Work order - Scan the material below for the string "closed". Report every line that has it.

=== Data excerpts ===

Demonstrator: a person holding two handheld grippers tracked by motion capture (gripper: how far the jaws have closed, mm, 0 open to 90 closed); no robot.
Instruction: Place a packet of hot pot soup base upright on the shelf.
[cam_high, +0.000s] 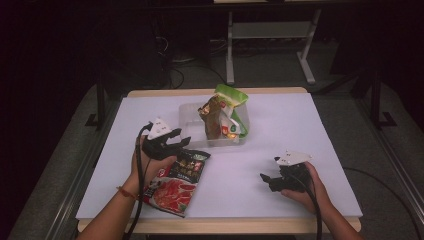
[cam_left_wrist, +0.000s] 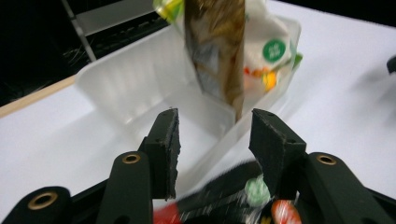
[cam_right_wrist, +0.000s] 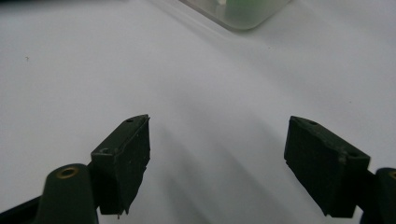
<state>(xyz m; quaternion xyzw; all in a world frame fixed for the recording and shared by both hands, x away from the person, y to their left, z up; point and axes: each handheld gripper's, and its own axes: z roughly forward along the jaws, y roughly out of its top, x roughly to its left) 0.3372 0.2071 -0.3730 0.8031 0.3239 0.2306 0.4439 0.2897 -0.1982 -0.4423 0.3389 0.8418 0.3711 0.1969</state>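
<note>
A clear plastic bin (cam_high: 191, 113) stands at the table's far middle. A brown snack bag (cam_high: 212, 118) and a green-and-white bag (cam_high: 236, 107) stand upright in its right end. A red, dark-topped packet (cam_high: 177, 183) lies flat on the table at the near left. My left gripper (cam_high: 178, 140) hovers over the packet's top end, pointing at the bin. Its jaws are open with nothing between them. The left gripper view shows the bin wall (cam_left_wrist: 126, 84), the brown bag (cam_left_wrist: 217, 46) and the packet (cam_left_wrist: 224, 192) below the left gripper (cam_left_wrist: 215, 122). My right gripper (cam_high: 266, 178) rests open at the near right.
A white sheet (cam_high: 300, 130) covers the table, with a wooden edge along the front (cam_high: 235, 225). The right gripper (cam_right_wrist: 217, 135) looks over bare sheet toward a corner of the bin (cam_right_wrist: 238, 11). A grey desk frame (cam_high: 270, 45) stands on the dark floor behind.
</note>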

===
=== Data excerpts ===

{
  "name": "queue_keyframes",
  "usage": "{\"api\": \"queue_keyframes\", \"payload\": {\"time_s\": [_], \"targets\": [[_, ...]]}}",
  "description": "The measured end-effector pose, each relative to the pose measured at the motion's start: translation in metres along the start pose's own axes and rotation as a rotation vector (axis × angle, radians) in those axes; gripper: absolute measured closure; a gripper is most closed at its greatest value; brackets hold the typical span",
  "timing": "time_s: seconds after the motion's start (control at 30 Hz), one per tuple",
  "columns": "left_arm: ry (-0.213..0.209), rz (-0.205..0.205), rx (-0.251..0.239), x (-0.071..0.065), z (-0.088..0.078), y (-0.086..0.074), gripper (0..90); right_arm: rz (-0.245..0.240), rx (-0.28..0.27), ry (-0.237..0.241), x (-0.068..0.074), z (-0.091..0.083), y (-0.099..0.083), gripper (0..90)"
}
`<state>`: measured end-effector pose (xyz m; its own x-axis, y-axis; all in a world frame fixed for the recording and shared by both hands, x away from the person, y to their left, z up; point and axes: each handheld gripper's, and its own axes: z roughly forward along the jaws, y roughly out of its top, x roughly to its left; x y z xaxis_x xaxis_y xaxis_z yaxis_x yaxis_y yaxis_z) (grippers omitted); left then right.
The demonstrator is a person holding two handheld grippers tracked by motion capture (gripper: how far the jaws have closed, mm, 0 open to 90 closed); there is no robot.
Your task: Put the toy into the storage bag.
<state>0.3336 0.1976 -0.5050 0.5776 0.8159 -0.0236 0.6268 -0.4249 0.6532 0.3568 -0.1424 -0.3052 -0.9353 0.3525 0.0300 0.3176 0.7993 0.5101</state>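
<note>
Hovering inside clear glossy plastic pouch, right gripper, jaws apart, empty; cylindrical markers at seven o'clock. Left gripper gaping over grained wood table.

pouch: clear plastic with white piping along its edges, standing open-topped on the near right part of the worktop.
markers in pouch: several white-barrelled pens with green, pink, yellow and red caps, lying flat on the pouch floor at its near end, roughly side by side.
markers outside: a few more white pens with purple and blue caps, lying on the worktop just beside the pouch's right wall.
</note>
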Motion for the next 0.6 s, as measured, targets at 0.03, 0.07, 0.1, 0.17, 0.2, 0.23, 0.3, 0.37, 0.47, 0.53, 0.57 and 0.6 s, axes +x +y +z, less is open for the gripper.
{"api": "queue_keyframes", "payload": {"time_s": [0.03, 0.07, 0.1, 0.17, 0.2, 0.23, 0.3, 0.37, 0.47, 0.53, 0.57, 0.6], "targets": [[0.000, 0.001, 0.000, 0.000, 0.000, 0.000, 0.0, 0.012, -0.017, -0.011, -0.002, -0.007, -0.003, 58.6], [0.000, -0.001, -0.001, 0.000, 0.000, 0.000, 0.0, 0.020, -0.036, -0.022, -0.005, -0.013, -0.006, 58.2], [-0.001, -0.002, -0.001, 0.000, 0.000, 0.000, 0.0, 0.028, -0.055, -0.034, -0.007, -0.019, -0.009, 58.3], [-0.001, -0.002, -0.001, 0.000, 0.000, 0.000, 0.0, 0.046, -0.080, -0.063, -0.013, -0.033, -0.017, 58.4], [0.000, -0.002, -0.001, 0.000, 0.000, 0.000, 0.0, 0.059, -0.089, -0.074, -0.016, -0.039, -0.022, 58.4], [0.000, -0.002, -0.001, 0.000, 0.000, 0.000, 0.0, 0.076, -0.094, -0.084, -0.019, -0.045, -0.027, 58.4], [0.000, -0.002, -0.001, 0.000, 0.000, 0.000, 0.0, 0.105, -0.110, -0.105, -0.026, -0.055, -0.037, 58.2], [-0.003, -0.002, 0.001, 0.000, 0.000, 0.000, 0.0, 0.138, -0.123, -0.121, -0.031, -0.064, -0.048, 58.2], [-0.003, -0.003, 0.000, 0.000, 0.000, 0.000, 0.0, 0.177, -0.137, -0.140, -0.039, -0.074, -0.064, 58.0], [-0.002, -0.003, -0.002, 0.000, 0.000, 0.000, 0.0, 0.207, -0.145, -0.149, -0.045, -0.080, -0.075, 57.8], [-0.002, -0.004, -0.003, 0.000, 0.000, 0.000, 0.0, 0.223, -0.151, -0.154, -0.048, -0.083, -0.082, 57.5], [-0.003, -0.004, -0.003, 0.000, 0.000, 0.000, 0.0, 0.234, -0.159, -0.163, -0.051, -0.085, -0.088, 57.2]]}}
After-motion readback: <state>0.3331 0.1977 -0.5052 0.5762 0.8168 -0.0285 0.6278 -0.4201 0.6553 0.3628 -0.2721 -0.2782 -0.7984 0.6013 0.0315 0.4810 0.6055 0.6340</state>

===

Solution -
Demonstrator: a person holding two handheld grippers tracked by motion capture (gripper: how far the jaws have closed, mm, 0 open to 90 closed); no robot.
  "description": "The measured end-effector pose, each relative to the pose measured at the motion's start: translation in metres along the start pose's own axes and rotation as a rotation vector (axis × angle, radians) in those axes; gripper: absolute measured closure; a gripper is most closed at its greatest value; brackets hold the typical span",
The demonstrator is a person holding two handheld grippers tracked by motion capture (gripper: how far the jaws have closed, mm, 0 open to 90 closed); there is no robot.

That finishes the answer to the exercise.